## [YOUR GOAL]
Each line in the data must be reproduced as written, except for any picture.

========================================

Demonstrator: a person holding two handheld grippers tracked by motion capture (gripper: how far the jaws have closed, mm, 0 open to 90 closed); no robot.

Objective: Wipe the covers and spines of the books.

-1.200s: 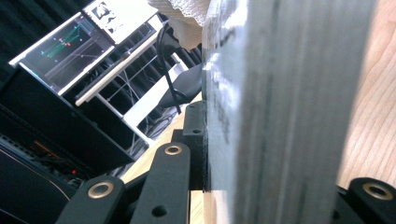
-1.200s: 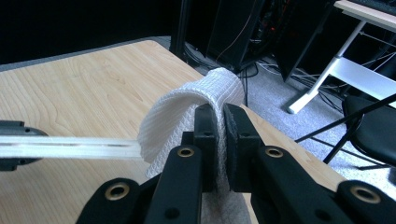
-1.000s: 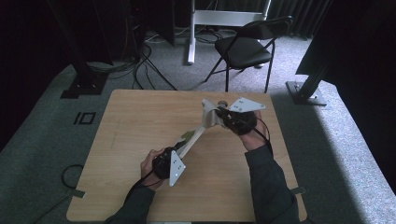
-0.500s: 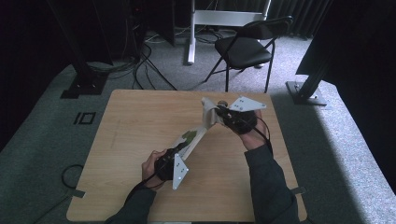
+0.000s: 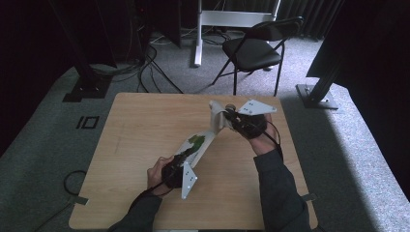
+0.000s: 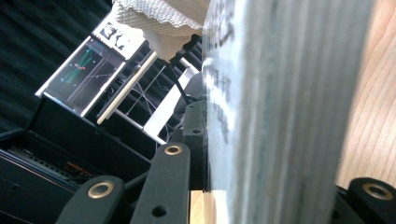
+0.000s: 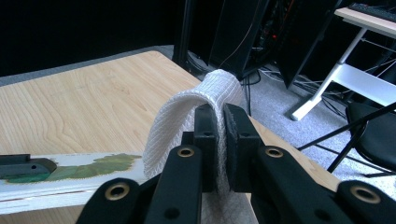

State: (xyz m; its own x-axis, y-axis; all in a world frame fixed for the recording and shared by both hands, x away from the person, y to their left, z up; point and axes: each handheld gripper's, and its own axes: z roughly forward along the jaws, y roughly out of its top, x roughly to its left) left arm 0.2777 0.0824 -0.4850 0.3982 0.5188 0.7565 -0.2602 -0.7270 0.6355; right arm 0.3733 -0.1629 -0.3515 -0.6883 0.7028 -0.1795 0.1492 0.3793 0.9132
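Beyond my wooden table [image 5: 145, 125] stands a black folding chair [image 5: 254, 50] — cables [image 5: 145, 67] trail over grey carpet [image 5: 43, 130] nearby.

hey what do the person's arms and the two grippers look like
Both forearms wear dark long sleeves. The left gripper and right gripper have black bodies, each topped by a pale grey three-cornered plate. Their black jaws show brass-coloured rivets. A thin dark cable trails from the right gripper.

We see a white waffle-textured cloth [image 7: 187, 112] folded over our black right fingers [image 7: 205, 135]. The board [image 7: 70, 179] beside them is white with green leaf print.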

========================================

## [RESPONSE]
Demonstrator: a person holding two handheld grippers tracked by motion capture (gripper: how far the jaws have closed, mm, 0 open to 90 closed); no robot.

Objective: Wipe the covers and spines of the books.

-1.200s: 
-1.200s: 
-1.000s: 
-0.500s: 
+0.000s: 
+0.000s: 
+0.000s: 

State: (xyz m; its own x-axis, y-axis; all in a world frame fixed for the recording and shared by both hands, x away from the person, y to their left, z up; point and axes: each handheld gripper's, and its own axes: z roughly forward along the jaws, y roughly out of its top, x roughly to its left) left arm 0.2777 0.0824 -0.4850 0.3982 0.5188 0.7565 -0.2602 -0.7270 0.6355; right arm 0.3733 -0.1629 -0.3515 -0.6883 0.7028 -0.1795 0.1492 0.3793 0.9132
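Beyond my wooden table [image 5: 145, 125] stands a black folding chair [image 5: 254, 50] — cables [image 5: 145, 67] trail over grey carpet [image 5: 43, 130] nearby.

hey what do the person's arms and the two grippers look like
Both forearms wear dark long sleeves. The left gripper and right gripper have black bodies, each topped by a pale grey three-cornered plate. Their black jaws show brass-coloured rivets. A thin dark cable trails from the right gripper.

We see a white waffle-textured cloth [image 7: 187, 112] folded over our black right fingers [image 7: 205, 135]. The board [image 7: 70, 179] beside them is white with green leaf print.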

Response complete; there is no more output.